Written For The Australian - Study the options when your health insurance bills get out of control
Here's a number that should make you sit up: only 18 per cent of Australians with private health insurance actually use it regularly. The rest of us are pouring $5,000 to $7,000 a year into policies we barely touch — and now premiums are rising again.
The government says the "average" increase from April 1 is 3.7 per cent. That headline is misleading. Some funds are pushing premiums up by as much as 9.5 per cent, and with cost-of-living pressures already biting, this is the wake-up call to finally get your cover sorted.
Let me break it down. There are two types of cover — hospital and extras — and most people get both wrong. High-income earners (over $97,001 single or $194,001 family) should absolutely hold a cheap $1,000–$2,000 hospital policy, even if they never plan to use it. Why? Because it dodges the Medicare levy surcharge of up to 3.5 per cent, which dwarfs the premium. And if you're near 31, get in before July 1 following your birthday or you'll cop a 2 per cent loading for every year you delay, for a decade.
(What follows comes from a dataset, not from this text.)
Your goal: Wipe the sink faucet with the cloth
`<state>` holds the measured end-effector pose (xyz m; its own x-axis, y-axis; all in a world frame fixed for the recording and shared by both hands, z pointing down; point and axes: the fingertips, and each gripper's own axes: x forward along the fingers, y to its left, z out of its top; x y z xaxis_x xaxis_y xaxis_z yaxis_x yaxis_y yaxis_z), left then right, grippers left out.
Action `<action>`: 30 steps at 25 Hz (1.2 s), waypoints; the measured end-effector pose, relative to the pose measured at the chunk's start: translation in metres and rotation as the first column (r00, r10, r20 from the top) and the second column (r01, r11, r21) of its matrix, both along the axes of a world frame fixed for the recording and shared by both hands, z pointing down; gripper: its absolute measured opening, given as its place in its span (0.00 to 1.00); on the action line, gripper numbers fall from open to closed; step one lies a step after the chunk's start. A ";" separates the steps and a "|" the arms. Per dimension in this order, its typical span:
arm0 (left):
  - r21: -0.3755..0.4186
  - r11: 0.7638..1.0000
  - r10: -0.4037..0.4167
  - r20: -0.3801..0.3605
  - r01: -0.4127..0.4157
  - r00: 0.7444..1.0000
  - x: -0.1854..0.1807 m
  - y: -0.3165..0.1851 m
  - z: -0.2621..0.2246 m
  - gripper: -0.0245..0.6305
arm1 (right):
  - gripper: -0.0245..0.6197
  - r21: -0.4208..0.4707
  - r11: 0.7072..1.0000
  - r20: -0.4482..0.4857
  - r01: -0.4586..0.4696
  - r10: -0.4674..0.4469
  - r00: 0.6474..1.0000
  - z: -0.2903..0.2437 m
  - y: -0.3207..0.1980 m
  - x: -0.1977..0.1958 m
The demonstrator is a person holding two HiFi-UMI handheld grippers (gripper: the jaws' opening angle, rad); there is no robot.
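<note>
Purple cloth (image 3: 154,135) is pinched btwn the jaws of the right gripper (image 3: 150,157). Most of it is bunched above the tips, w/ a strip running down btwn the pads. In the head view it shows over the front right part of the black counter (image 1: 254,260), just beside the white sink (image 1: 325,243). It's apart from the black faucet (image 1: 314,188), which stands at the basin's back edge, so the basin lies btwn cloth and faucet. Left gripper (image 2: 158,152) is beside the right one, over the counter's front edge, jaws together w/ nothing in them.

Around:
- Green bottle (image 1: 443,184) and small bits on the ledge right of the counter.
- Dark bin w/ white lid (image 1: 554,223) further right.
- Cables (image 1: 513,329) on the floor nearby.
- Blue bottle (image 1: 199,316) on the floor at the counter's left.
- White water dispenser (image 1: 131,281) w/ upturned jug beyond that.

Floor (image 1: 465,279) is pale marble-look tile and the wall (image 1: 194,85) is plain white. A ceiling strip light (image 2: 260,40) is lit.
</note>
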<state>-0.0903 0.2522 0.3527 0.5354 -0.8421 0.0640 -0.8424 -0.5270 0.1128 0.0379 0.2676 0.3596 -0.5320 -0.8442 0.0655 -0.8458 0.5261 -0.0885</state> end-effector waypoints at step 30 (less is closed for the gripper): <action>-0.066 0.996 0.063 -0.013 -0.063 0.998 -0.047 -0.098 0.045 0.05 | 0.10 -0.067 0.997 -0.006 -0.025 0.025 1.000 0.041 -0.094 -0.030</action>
Extras is where I see the most waste. My advice: write down the top five things that matter to you — obstetrics for young families, dental and optical for retirees — then use the government's comparison tool at privatehealth.gov.au. You'll shortlist five to ten policies. Then comes the unglamorous but essential part: read the fine print. Some funds reimburse 30c in the dollar, others 100 per cent. Some lump physio, chiro and acupuncture into one annual cap; others treat them separately. Lifetime caps on orthodontics can catch you out too.
Once you're on the right policy, use it. Stick the benefits summary on the fridge. Schedule your massages, dental checks and optical visits across the year to actually claim what you're paying for.
And one last tip — act before April 1 and several insurers will let you pre-pay at the old rate for up to 18 months.